Now the general observations of the case come after this, including the obituary, which is very important in a case. It is also very important when you are working a case to note in the patient’s casebook when the thing was erased or reduced because it immediately tells the state of the case. A release of painful emotion in a case is utterly vital because painful emotion on a case must be released before you can say a person is a release. The primary way to get a release is by releasing painful emotion off a case. Releasing real painful emotion may produce some smiles, but there is seldom any false four, because that follows fear. So we follow this obituary very closely.

LRH:
The first thing we want to know in the obituary is: Is your father alive?
PC:
Yes.
LRH:
(You write down "Father alive.") Mother?
PC:
Mother’s dead.
LRH:
Mother’s dead. Grandfather, maternal?
PC:
Both grandfathers are alive. My paternal grandmother’s dead.
LRH:
Paternal?
PC:
Paternal grandmother is dead.
LRH:
Paternal grandmother is dead. Okay.
PC:
My other grandmother’s still living.
LRH:
Is there charge on it?
PC:
I (pause) I would expect so.
LRH:
Anybody ever try to release it?
PC:
Nope. How did you spot that?
LRH:
What?
PC:
What made you think there was charge on that?
LRH:
I watched your eyes.

That’s the value of a diagnosis. The auditor must observe the physical manifestations of the patient at all times. I mentioned father— no response. Paternal grandmother— automatic response. One can tell at once whether a person is agitated or not.

LRH:
The next thing that we want to know is: Any aunts that are dead?
PC:
No. Except the great- aunt.
LRH:
Aunts, great- aunt. Anybody in the
PC:
(coughing) I’m waiting for my greatgrandmothers.
LRH:
We’ll get to that in a moment. Any uncles who are dead?
PC:
Yes.
LRH:
What uncles?
PC:
My paternal uncle.
LRH:
Paternal.
PC:
Died during the war.
LRH:
Okay. Now your great- grandfather, maternal? Any great- grandfather?
PC:
Three of my great- grandmothers were alive when I was born, and the other one died just shortly before I was born.
LRH:
Three great- grandmothers . . .
PC:
Alive when I was born. My greatgrandfathers....
LRH:
I.. alive when you were born!
PC:
Yeah.
LRH:
Gee! (pause) And one died just before you were bom?
PC:
One died just before I was born.
LRH:
Oh, brother. Which one was that?
PC:
That was my great- grandmother Harrison, maternal maternal.
LRH:
That’s maternal?
PC:
Yes.

Watch those maternal grandmothers, because the maternal grandparents were the allies of Mama, ordinarily. Whereas Mama’s mother was probably a villain, Mama’s grandmother was a heroine as far as she was concerned. This is the ordinary course of events involving the skip of a generation. After all, this is not Grandmother’s baby. Grandmother didn’t have to go and deliver this baby. Grandmother may have been hell on wheels when she was a mother, but now she’s old and feels placid and it’s fine, and the children are lovely, particularly when somebody else has to take care of them most of the time. So she can come around to countermand Mama’s orders and do a lot of things. At some point the little boy may be frightened and restimulated by his mother, and here is an ally, particularly where Grandmother or a greatgrandparent has been present rather consistently in illnesses.

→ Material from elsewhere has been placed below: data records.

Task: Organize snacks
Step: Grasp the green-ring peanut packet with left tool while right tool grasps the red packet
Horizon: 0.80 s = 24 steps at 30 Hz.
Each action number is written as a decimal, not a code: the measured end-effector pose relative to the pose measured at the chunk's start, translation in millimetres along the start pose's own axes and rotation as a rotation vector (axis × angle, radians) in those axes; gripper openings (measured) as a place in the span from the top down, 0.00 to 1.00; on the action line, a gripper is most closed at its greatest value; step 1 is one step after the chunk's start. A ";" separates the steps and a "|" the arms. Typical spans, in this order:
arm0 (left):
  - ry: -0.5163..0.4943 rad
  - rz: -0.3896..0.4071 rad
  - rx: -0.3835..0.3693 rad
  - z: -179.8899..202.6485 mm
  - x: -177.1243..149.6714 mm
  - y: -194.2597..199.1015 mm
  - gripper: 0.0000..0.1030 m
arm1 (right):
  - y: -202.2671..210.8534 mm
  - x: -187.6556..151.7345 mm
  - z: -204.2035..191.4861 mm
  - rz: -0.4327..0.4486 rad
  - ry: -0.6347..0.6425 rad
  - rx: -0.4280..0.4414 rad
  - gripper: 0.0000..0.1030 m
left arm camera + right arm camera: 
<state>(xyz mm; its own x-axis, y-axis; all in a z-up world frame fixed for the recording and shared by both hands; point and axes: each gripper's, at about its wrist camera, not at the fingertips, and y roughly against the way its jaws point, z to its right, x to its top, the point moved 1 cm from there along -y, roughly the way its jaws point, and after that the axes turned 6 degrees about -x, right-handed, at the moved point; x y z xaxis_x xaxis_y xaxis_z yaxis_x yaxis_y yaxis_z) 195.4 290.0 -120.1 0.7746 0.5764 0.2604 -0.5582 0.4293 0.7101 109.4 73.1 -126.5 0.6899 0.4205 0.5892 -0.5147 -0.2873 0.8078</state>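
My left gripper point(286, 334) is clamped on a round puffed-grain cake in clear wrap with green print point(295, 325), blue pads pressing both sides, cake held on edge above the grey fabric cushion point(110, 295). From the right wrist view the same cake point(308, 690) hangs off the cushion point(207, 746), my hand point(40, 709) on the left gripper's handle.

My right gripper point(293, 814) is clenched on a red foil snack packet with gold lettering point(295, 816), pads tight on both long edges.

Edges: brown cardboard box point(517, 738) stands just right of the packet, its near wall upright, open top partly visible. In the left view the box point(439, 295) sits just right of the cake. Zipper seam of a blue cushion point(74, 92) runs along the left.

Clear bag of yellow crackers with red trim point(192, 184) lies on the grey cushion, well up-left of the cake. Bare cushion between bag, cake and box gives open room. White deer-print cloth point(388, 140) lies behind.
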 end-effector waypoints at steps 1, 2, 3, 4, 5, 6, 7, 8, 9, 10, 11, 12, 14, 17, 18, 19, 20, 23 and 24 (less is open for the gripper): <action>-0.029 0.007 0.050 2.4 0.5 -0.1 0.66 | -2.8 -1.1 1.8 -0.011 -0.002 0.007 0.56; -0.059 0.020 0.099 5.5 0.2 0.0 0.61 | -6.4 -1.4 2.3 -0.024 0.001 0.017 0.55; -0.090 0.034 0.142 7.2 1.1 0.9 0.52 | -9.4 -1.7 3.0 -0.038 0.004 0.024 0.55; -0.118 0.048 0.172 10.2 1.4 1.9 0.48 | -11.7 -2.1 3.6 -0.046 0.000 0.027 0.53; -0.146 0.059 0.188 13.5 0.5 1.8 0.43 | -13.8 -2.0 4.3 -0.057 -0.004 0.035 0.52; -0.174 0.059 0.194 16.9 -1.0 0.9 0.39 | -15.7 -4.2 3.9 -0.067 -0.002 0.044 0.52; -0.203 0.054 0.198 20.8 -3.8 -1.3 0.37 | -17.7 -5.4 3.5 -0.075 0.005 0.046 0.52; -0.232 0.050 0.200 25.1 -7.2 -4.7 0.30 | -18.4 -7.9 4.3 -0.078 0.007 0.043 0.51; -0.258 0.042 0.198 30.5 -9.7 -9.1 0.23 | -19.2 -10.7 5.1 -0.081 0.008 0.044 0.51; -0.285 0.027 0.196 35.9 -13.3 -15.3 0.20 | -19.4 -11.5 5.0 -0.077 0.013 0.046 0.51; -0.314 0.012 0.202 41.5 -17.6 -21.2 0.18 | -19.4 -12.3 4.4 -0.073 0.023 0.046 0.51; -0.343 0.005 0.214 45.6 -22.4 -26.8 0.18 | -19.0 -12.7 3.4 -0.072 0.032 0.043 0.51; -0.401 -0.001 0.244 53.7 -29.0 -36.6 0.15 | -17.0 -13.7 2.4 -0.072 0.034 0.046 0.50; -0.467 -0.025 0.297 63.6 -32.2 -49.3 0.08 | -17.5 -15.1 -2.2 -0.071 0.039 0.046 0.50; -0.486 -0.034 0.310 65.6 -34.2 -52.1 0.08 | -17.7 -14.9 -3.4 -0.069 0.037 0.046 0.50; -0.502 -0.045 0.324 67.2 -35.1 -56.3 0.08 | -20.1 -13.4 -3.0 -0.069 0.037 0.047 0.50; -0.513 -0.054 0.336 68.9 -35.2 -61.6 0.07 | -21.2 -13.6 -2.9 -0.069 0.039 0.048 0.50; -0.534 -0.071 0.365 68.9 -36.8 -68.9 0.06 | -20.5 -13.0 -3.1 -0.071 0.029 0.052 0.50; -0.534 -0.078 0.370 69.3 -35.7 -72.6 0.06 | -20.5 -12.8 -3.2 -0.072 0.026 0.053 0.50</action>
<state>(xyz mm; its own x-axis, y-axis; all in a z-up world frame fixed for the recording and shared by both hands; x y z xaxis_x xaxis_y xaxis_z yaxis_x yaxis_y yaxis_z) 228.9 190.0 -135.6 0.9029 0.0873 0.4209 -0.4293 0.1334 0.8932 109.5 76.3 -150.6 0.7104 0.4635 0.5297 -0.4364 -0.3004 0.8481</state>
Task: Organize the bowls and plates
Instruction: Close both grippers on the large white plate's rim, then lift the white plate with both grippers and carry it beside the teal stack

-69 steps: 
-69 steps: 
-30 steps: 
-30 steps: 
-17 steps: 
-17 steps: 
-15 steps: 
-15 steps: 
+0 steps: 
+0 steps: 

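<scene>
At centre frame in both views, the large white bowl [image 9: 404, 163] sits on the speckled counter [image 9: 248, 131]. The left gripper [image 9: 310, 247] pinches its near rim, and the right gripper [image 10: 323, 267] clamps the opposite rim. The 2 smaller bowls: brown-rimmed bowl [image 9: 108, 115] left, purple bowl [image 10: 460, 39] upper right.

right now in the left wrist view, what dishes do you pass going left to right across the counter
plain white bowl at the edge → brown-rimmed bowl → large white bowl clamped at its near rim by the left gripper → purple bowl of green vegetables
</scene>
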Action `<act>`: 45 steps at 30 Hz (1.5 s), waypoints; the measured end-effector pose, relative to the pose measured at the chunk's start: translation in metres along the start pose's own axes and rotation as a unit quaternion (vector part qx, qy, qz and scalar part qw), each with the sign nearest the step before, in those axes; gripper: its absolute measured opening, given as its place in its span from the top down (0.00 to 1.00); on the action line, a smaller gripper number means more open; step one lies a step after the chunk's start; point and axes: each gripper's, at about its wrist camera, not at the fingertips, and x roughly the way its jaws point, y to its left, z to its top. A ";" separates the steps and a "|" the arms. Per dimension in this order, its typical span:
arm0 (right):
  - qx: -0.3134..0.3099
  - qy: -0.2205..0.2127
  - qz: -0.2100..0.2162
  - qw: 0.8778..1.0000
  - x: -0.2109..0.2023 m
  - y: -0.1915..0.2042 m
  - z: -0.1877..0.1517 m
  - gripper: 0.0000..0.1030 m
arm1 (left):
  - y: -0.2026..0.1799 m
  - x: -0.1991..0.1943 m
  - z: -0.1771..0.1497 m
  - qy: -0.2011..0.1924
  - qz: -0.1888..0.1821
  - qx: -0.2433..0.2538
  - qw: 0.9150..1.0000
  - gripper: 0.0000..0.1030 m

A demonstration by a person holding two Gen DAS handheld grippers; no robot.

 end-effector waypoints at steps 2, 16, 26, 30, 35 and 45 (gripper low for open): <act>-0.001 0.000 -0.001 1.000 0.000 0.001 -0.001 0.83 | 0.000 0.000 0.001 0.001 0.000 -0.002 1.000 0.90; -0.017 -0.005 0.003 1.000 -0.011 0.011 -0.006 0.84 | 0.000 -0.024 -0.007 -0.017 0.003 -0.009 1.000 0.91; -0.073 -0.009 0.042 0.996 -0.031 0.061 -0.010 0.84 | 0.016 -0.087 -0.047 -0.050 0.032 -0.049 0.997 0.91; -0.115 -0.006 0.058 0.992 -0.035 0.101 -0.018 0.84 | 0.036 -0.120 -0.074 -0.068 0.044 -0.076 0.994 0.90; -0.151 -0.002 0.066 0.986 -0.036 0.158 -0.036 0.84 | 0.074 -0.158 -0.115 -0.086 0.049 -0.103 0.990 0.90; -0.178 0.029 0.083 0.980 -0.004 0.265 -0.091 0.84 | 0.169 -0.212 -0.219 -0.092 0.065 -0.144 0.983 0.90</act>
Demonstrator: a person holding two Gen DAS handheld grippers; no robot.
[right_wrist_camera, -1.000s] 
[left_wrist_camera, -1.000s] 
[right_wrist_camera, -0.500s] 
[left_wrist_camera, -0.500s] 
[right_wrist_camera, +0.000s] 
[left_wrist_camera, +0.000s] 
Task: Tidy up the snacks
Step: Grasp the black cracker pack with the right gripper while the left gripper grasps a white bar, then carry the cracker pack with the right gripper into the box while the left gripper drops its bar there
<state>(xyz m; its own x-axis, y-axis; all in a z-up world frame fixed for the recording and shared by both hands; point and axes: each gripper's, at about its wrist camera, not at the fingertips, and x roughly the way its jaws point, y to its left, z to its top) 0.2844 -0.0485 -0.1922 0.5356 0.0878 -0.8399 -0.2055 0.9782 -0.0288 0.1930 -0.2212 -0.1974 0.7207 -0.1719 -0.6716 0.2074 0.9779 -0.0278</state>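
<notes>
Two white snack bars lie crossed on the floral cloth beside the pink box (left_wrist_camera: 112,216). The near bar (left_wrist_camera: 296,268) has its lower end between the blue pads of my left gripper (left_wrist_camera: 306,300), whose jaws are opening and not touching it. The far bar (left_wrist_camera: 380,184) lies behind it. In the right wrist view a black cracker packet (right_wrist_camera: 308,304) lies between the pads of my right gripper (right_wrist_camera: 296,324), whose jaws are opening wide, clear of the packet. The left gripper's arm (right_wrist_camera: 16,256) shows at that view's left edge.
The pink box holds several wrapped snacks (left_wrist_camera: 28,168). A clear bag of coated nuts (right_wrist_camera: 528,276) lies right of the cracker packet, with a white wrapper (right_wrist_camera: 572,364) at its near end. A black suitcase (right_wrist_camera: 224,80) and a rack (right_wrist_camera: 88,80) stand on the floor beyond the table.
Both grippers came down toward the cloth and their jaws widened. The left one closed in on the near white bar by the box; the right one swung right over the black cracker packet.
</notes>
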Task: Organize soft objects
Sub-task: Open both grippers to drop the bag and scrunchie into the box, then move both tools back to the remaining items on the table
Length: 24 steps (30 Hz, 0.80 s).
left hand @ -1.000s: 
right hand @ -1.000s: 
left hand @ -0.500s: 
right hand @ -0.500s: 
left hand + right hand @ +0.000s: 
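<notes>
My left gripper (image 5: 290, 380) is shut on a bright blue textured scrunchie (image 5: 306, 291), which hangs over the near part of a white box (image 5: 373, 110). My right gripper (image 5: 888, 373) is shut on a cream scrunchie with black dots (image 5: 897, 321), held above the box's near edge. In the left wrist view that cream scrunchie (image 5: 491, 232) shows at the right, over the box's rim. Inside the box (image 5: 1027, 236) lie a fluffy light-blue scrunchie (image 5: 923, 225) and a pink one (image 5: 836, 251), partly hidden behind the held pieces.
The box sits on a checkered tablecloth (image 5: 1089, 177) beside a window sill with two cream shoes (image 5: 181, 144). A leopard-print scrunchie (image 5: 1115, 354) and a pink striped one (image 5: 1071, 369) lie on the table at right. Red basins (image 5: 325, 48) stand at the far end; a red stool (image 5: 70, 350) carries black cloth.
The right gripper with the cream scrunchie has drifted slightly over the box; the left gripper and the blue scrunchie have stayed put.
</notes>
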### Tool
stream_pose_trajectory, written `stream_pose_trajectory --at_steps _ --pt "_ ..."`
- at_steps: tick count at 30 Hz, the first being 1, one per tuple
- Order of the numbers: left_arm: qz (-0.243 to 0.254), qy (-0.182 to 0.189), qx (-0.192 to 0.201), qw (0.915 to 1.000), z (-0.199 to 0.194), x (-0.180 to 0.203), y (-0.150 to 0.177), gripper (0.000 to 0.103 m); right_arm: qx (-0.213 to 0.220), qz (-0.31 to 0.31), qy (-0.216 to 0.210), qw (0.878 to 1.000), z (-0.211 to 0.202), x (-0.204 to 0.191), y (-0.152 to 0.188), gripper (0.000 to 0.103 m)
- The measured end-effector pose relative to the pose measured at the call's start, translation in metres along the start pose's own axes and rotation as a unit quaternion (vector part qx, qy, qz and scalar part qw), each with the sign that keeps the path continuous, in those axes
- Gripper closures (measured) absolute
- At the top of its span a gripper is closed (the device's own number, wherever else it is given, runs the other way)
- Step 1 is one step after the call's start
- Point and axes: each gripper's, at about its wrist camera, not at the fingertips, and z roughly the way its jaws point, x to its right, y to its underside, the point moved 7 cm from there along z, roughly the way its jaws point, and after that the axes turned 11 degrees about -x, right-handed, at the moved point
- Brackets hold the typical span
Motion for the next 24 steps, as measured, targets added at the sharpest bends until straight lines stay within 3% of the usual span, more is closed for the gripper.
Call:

The aberrative factors must occur in illnesses. We. don’t care what she did as long as the child was feeling frisky and running around and enjoying life. She could have spoiled him, given him things, robbed him of his independence, done almost anything to him; but if she was present during those periods of illness, particularly if she was present at those times when Mama had decided the pregnancy should be no more, saying, "Please don’t get rid of it. You shouldn’t get rid of it, honest, Agnes, you mustn’t get rid of it. Just give me your word you won’t try to get rid of it anymore," you get the case running fairly well and all of a sudden one day he can’t get rid of any engrams, which becomes very confusing. That type of sympathy engram is quite common and it very often stops the patient in his tracks.

PC:
Double- check my paternal grandmother then, because she was a bedside consoler.
LRH:
Okay. And one died just before birth.

Great- grandparents are usually very hard to find in the case because the great- grandparent is the ally of the parents, and if the child asks whether or not he ever knew his great- grandparents he is liable to be told, "Oh no, that was long before you were born." There is occlusion there and the parents misplace the death in time and so on. Of course, great- grandparents have a habit of dying off fairly early in the person’s life. The death is actually occluded. The parent often doesn’t remember when it is.

LRH:
How about school and so forth?
PC:
(mutters)
LRH:
Okay. How about brothers and sisters?
PC:
(murmurs response)
LRH:
Any of them alive?
PC:
All of them are.
LRH:
Sisters and brothers all alive.

Now we come to pets. (Some of the doggonedest emotional releases I’ve ever gotten are off pets where the person is about 15 years old and the dog suddenly dies.)

The matter then is to locate the number of deaths you can find in the case.

That completes the interview with a patient, after which we start running the case in therapy.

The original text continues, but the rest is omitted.